- _TASK BRIEF_:
From the line with "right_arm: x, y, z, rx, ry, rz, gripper" to the line with "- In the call", retype every line exactly, including those two, and leave out the rest of the data below.

[Opening EXTRACTED INFORMATION section]

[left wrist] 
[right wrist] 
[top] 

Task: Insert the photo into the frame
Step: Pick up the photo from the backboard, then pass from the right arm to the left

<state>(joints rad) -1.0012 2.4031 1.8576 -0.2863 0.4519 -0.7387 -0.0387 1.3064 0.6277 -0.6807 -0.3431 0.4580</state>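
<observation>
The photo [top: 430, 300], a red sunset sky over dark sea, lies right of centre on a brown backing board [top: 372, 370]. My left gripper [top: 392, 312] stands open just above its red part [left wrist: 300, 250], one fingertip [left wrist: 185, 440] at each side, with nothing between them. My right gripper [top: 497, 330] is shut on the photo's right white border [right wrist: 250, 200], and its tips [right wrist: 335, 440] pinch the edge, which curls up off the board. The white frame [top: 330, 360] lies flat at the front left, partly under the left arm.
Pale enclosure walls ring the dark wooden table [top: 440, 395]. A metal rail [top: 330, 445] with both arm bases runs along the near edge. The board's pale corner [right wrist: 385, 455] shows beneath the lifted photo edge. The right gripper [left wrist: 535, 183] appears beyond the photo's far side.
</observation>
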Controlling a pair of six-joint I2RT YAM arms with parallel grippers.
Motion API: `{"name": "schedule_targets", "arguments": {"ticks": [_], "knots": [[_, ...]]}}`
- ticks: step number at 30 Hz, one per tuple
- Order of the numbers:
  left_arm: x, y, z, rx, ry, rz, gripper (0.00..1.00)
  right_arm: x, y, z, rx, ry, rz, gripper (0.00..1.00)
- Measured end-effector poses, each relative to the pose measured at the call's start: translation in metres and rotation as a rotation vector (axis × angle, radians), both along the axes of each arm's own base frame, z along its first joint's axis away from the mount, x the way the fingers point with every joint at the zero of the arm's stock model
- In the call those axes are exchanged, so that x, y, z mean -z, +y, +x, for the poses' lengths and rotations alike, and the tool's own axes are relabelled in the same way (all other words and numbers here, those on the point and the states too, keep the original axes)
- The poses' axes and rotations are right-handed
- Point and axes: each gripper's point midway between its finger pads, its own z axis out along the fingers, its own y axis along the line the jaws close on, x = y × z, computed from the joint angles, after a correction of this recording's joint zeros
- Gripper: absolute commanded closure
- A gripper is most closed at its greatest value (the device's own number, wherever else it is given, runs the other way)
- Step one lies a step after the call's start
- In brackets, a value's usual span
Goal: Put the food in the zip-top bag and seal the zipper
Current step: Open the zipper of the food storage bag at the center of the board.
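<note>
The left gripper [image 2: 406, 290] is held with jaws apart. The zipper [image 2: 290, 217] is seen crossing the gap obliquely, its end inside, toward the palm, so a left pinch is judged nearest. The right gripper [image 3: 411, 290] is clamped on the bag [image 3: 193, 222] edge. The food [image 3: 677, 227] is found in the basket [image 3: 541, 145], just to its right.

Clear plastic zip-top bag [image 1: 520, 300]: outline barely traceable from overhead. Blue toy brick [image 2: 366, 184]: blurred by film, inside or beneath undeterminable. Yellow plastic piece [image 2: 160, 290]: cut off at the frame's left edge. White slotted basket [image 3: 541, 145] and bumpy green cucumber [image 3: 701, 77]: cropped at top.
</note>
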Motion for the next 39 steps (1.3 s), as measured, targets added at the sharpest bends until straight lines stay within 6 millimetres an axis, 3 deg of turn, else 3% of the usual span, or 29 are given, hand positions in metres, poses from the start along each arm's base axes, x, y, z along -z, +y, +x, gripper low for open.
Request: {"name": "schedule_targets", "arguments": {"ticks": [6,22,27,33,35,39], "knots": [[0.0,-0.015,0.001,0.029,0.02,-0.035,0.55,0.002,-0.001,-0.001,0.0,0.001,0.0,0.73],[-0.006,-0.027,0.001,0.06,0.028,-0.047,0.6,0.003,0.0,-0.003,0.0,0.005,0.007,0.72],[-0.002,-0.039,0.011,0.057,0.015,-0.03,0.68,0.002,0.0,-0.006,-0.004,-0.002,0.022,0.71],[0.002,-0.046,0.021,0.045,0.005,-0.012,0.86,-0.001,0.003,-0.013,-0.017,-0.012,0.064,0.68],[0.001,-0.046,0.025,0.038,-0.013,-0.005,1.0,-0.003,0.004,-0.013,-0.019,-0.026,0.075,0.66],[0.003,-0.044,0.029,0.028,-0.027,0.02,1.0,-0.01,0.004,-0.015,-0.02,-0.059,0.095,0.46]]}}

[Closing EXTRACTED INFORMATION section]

- _ANSWER BOX_:
  right_arm: x, y, z, rx, ry, rz, gripper (0.00..1.00)
- Measured end-effector poses, each relative to the pose measured at the call's start: translation in metres and rotation as a rotation vector (axis × angle, radians), both along the axes of each arm's own base frame, z along its first joint's axis away from the mount, x the way the fingers point with every joint at the zero of the arm's stock model
- In the call those axes are exchanged, so that x, y, z mean -z, +y, +x, for the poses' lengths and rotations alike, and the tool's own axes are relabelled in the same way (all other words and numbers here, those on the point and the states too, keep the original axes)

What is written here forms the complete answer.